Re: [PATCH 4/6] cr: checkpoint and restore task credentials

[Serge E. Hallyn]

Quoting Oren Laadan (orenl-eQaUEPhvms7ENvBUuze7eA@public.gmane.org):
> 
> Serge -
> 
> The 'creator' makes the 'struct user' recursive because to save
> an object you need to first save its creator etc. However the
> implementation may not call checkpoint_obj() recursively, if
> the depth isn't bound a-priory. You probably need to convert
> checkpoint_write_user() to do an iterative (loop) implementation
> of the recursion...

It's not done recursively, though.  checkpoint_write_userns() will
only be called by checkpoint_write_user().   checkpoint_write_user()
will make sure there are only 5 levels deep of unwritten creator
user namespace (else bail), then start at the oldest creator, and
write it.  That checkpoint_write_user will cause a write of its
user_ns, then write the user, then return to the original
checkpoint_write_user() which will now write the next-oldest
user_struct

So the max recursion depth we get is:

	checkpoint_task_struct -> checkpoint_write_cred ->
	checkpoint_write_user -> checkpoint_write_user ->
	checkpoint_write_userns (END)

-serge

Re: [PATCH 4/6] cr: checkpoint and restore task credentials

[Oren Laadan]

Serge E. Hallyn wrote:
> Quoting Oren Laadan (orenl-eQaUEPhvms7ENvBUuze7eA@public.gmane.org):
>> Serge -
>>
>> The 'creator' makes the 'struct user' recursive because to save
>> an object you need to first save its creator etc. However the
>> implementation may not call checkpoint_obj() recursively, if
>> the depth isn't bound a-priory. You probably need to convert
>> checkpoint_write_user() to do an iterative (loop) implementation
>> of the recursion...
> 
> It's not done recursively, though.  checkpoint_write_userns() will
> only be called by checkpoint_write_user().   checkpoint_write_user()
> will make sure there are only 5 levels deep of unwritten creator
> user namespace (else bail), then start at the oldest creator, and
> write it.  That checkpoint_write_user will cause a write of its
> user_ns, then write the user, then return to the original
> checkpoint_write_user() which will now write the next-oldest
> user_struct
> 
> So the max recursion depth we get is:
> 
> 	checkpoint_task_struct -> checkpoint_write_cred ->
> 	checkpoint_write_user -> checkpoint_write_user ->
> 	checkpoint_write_userns (END)

Ok.

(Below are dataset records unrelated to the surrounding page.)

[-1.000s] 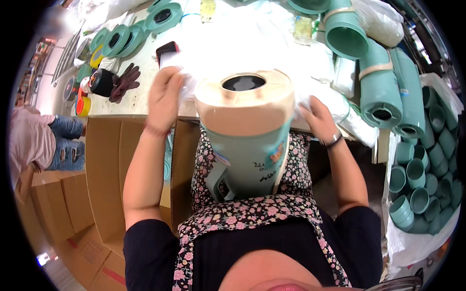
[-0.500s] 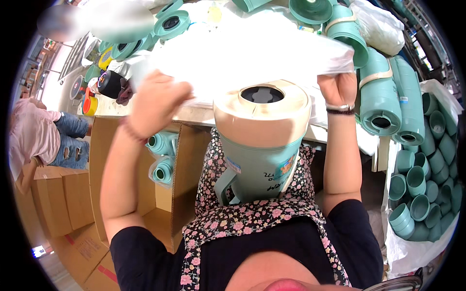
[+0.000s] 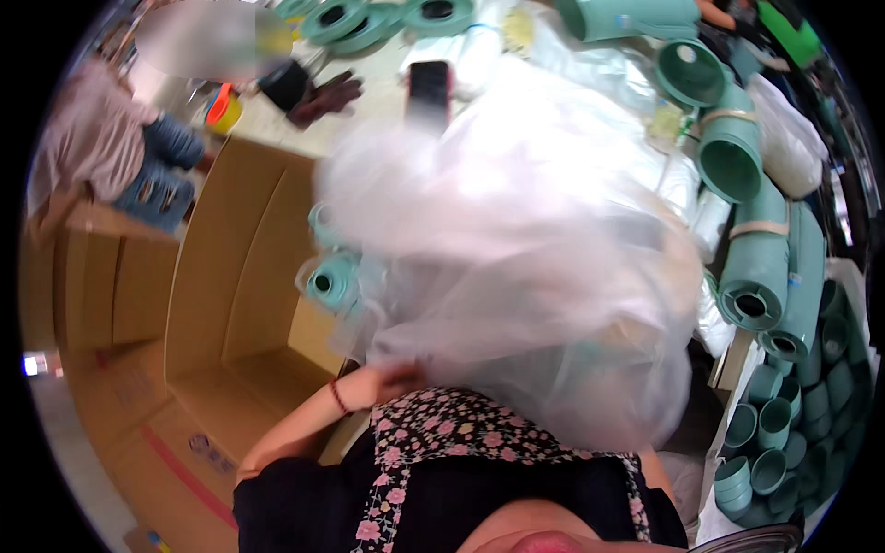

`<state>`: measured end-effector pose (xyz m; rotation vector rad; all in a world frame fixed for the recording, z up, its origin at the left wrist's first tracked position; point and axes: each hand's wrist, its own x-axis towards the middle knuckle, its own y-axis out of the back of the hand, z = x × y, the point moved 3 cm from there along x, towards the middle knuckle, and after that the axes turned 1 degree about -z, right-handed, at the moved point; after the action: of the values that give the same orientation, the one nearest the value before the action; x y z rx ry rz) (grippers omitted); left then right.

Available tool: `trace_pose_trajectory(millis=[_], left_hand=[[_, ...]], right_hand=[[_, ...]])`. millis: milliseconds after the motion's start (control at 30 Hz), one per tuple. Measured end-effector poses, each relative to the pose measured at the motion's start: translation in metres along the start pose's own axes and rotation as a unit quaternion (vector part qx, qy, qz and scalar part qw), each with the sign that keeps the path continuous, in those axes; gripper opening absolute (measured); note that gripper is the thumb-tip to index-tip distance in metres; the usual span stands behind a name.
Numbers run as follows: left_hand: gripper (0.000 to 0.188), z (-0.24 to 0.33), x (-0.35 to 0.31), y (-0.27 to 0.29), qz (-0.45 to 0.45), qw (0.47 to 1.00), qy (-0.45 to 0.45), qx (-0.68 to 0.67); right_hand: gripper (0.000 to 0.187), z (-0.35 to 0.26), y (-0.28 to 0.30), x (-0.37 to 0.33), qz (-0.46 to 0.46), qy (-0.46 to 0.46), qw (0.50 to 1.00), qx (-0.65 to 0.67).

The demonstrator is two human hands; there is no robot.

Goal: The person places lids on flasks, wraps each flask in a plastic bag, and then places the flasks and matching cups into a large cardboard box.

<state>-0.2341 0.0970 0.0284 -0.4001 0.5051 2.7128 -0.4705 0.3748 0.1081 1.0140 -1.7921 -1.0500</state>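
A translucent plastic bag (image 3: 516, 276), smeared by motion, billows over my lap and the table's near edge. Through its right side show pale beige and greenish patches, seemingly the large vacuum jug, mostly veiled. At the bag's lower left edge is my left hand (image 3: 396, 380), fingers blurred and curled in against the film, with a thin red band at the wrist. My right hand is hidden behind the bag; only a bit of that arm shows at the lower right. Left of the bag, small green bottle-like pieces (image 3: 332, 281) in clear wrap stand by an open cardboard box (image 3: 244, 249).
On the table (image 3: 383, 60) are a phone (image 3: 429, 88), a dark glove (image 3: 327, 100) and green rings (image 3: 438, 14). Green jug bodies (image 3: 756, 263) line the right side, above a sack of green cups (image 3: 774, 419). Cartons (image 3: 138, 286) and a person (image 3: 101, 147) are at left.
The plastic bag has come down from above the table over the vacuum jug and my lap. Both arms have lowered toward me. My view has shifted.
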Motion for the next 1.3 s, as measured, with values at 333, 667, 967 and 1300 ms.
trace_pose_trajectory(millis=[333,667,967,1300], left_hand=[[0.013,0.035,-0.031,0.072,0.547,0.834,-0.039,-0.059],[0.029,-0.217,-0.124,0.009,0.176,0.781,0.480,0.358],[0.039,-0.250,0.068,-0.026,0.323,0.878,0.347,0.063],[0.040,0.048,0.121,0.128,0.241,0.945,-0.014,0.220]], right_hand=[[0.035,-0.022,0.013,0.004,-0.035,-0.114,0.979,0.165],[0.022,0.020,-0.011,-0.036,-0.051,-0.283,0.953,0.097],[0.021,0.077,0.123,-0.102,-0.041,-0.454,0.885,-0.095],[0.070,0.216,0.195,-0.099,0.034,-0.379,0.901,-0.209]])
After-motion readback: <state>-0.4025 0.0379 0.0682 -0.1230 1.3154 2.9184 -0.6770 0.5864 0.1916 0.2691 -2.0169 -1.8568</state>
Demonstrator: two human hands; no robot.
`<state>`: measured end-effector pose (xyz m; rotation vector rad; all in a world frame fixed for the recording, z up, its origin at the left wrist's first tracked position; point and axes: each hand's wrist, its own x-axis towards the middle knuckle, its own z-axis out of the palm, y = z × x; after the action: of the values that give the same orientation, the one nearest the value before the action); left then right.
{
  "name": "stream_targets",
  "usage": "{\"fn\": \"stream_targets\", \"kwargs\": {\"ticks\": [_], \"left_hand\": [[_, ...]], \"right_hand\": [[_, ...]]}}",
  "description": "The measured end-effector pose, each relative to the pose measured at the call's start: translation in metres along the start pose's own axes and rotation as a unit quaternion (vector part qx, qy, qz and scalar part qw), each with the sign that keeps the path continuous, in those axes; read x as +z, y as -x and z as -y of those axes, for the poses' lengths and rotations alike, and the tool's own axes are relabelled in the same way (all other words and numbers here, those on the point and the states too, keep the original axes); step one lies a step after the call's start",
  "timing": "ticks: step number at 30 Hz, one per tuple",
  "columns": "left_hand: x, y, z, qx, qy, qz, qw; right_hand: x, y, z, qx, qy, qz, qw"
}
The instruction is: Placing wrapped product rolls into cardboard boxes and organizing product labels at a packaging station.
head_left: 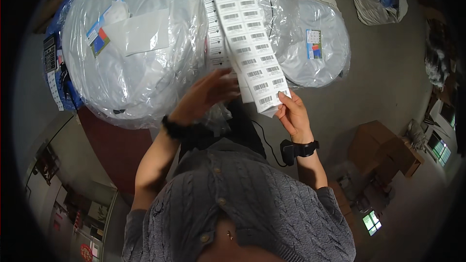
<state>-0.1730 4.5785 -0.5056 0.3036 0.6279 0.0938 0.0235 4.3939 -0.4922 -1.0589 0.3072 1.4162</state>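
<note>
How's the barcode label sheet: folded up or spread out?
Spread out: the barcode label sheet shows two columns of labels, running lengthwise up from the right hand pinching its lower end. Cannot tell if more folds underneath.

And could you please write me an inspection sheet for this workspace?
Surface: large round package in clear plastic; its support is not clear.
Things in hand: barcode label sheet, overlapping a second label strip.
Clutter: calculator at left, smaller round package at right.
Hands: right hand pinches the sheet's lower corner; left hand blurred beside it, contact unclear.
Cables: black cable near the black device on the right wrist.
Surroundings: grey floor, cardboard box at right.
</note>
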Motion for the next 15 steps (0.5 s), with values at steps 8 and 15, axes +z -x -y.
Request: {"fn": "stream_targets", "kwargs": {"ticks": [8, 15], "left_hand": [[0.005, -0.029, 0.013, 0.121, 0.009, -0.034, 0.992], [0.044, 0.032, -0.026, 0.138, -0.038, 0.025, 0.989]], "right_hand": [[0.003, 0.029, -0.01, -0.044, 0.276, 0.019, 0.96], [0.025, 0.049, 0.007, -0.053, 0.292, 0.058, 0.953]]}}
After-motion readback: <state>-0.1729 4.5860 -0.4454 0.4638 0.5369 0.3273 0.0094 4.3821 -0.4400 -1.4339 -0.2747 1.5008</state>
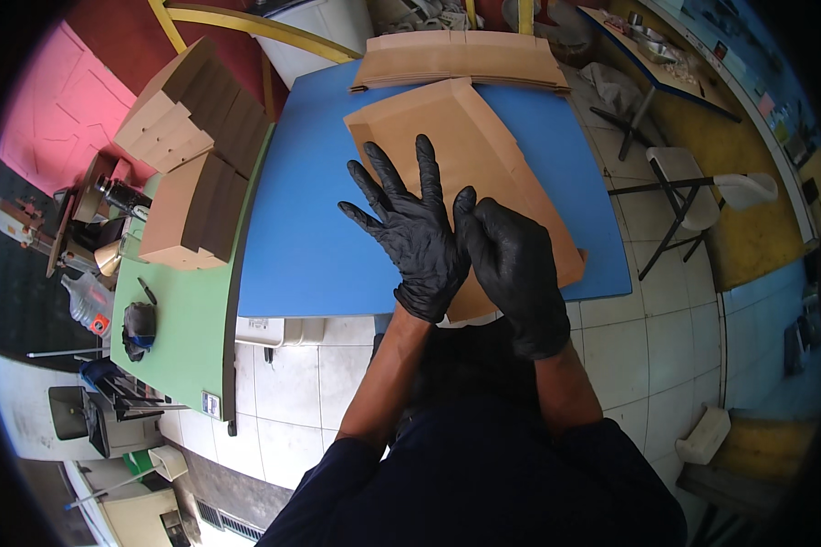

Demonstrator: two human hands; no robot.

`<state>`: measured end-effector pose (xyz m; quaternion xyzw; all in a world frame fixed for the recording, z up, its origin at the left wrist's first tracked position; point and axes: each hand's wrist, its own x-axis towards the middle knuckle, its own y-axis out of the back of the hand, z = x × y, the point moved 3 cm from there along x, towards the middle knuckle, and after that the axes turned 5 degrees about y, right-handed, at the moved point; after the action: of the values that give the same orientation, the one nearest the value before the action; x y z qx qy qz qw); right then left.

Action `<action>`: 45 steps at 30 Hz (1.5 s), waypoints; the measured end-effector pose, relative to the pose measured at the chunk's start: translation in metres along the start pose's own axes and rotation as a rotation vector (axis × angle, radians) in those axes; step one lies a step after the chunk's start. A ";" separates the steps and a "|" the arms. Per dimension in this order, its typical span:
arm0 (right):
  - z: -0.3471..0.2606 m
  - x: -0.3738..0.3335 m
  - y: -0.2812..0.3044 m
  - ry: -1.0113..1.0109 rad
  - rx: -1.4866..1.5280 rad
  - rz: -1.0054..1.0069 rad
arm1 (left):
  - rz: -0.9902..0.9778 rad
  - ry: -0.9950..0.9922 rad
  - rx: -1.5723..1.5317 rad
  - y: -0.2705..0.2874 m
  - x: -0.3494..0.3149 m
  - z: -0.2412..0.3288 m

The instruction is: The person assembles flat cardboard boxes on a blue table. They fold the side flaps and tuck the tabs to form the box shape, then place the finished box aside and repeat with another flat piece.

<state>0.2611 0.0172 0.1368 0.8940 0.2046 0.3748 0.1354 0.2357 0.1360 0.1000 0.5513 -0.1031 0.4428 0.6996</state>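
Both my hands wear black gloves and are raised over a blue table (310,182). My left hand (415,232) is open, its fingers spread and pointing away from me. Close against its thumb side, my right hand (518,269) is closed in a fist. Whether the right fingers grip the left glove's thumb or something else is hidden. Below the hands lies a flat, pre-creased brown cardboard sheet (447,123), slanted on the table. Neither hand touches it, as far as I can see. A stack of flat cardboard sheets (461,62) lies along the far edge.
On the left, a green table (187,319) carries folded cardboard boxes (192,205) and a small dark bundle (140,328). A folding chair (693,191) stands on the tiled floor to the right. Yellow bars (265,29) rise behind the blue table.
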 end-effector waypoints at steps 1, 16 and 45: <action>0.003 -0.001 -0.001 -0.022 0.007 -0.018 | -0.015 -0.002 0.022 -0.001 -0.002 -0.001; -0.012 0.007 0.001 -0.143 0.174 0.076 | -0.188 -0.105 0.221 -0.030 -0.013 -0.002; 0.035 0.005 -0.036 0.228 -0.366 -0.163 | -0.305 -0.343 0.478 -0.070 -0.032 -0.008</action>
<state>0.2799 0.0481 0.1015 0.7868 0.2186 0.4924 0.3012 0.2651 0.1263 0.0293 0.7755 -0.0287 0.2452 0.5811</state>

Let's not restrict to 5 levels :)

Oren.

Re: [PATCH 4/6] cr: checkpoint and restore task credentials

[Serge E. Hallyn]

Quoting Oren Laadan (orenl-eQaUEPhvms7ENvBUuze7eA@public.gmane.org):
> 
> 
> Serge E. Hallyn wrote:
> > Quoting Oren Laadan (orenl-eQaUEPhvms7ENvBUuze7eA@public.gmane.org):
> >> Serge -
> >>
> >> The 'creator' makes the 'struct user' recursive because to save
> >> an object you need to first save its creator etc. However the
> >> implementation may not call checkpoint_obj() recursively, if
> >> the depth isn't bound a-priory. You probably need to convert
> >> checkpoint_write_user() to do an iterative (loop) implementation
> >> of the recursion...
> > 
> > It's not done recursively, though.  checkpoint_write_userns() will
> > only be called by checkpoint_write_user().   checkpoint_write_user()
> > will make sure there are only 5 levels deep of unwritten creator
> > user namespace (else bail), then start at the oldest creator, and
> > write it.  That checkpoint_write_user will cause a write of its
> > user_ns, then write the user, then return to the original
> > checkpoint_write_user() which will now write the next-oldest
> > user_struct
> > 
> > So the max recursion depth we get is:
> > 
> > 	checkpoint_task_struct -> checkpoint_write_cred ->
> > 	checkpoint_write_user -> checkpoint_write_user ->
> > 	checkpoint_write_userns (END)
> 
> Ok. Let's not restrict to 5 levels :)

Will change that, and resend the set hopefully tonight.

thanks,
-serge

Re: [PATCH 4/6] cr: checkpoint and restore task credentials

[Oren Laadan]

Serge E. Hallyn wrote:
> This patch adds the checkpointing and restart of credentials
> (uids, gids, and capabilities) to Oren's c/r patchset (on top
> of v14).  It goes to great pains to re-use (and define when
> needed) common helpers, in order to make sure that as security
> code is modified, the cr code will be updated.  Some of the
> helpers should still be moved (i.e. _creds() functions should
> be in kernel/cred.c).
> 
> When building the credentials for the restarted process, I
> 1. create a new struct cred as a copy of the running task's
> cred (using prepare_cred())
> 2. always authorize any changes to the new struct cred
> based on the permissions of current_cred() (not the current
> transient state of the new cred).
> 
> While this may mean that certain transient_cred1->transient_cred2
> states are allowed which otherwise wouldn't be allowed, the
> fact remains that current_cred() is allowed to transition to
> transient_cred2.
> 
> The reconstructed creds are applied to the task at the very
> end of the sys_restart call.  This ensures that any objects which
> need to be re-created (file, socket, etc) are re-created using
> the creds of the task calling sys_restart - preventing an unpriv
> user from creating a privileged object, and ensuring that a
> root task can restart a process which had started out privileged,
> created some privileged objects, then dropped its privilege.
> 
> With these patches, the root user can restart checkpoint images
> (created by either hallyn or root) of user hallyn's tasks,
> resulting in a program owned by hallyn.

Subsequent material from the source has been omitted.